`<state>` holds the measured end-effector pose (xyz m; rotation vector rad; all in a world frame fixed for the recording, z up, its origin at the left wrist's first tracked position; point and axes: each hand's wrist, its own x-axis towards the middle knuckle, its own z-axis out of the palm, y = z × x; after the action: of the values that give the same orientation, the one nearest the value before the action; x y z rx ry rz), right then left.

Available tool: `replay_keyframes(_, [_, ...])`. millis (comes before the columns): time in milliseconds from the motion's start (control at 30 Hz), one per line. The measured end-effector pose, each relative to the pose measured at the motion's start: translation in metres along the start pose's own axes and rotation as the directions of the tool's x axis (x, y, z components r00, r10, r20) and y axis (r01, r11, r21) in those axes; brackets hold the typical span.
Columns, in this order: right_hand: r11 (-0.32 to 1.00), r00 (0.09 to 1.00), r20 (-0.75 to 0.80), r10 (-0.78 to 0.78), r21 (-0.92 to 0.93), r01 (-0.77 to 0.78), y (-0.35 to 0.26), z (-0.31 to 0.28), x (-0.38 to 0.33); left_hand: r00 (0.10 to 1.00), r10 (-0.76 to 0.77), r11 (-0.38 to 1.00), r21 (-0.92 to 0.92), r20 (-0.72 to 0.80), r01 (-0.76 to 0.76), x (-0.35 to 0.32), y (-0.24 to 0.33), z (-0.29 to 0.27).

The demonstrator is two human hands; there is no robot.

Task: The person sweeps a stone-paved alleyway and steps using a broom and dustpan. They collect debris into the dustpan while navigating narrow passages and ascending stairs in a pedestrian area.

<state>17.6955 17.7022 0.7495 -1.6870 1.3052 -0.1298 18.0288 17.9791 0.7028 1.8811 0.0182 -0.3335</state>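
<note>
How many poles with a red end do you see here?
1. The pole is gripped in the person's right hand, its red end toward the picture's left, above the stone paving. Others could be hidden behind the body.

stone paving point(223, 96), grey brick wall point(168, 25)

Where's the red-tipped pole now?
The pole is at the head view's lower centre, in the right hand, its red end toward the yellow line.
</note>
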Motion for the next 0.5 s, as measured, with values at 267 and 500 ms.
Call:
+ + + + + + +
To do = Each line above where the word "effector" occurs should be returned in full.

Answer to this exercise =
`<state>` holds the measured end-effector pose (xyz m; rotation vector rad; all in a world frame fixed for the recording, z up, its origin at the left wrist's first tracked position; point and axes: each hand's wrist, its own x-axis towards the middle knuckle, its own z-axis out of the palm, y = z × x; after the action: of the values that give the same orientation, the one nearest the value before the action; x y z rx ry rz), right then left.
Available tool: `replay_keyframes(_, [_, ...])`. millis (comes before the columns): time in milliseconds from the motion's start (control at 30 Hz), one per line. The measured end-effector pose, each relative to the pose measured at the motion's start: translation in metres along the start pose's own axes and rotation as the directions of the tool's x axis (x, y, z components r00, r10, r20) and y axis (r01, r11, r21) in those axes; brackets hold the typical span.

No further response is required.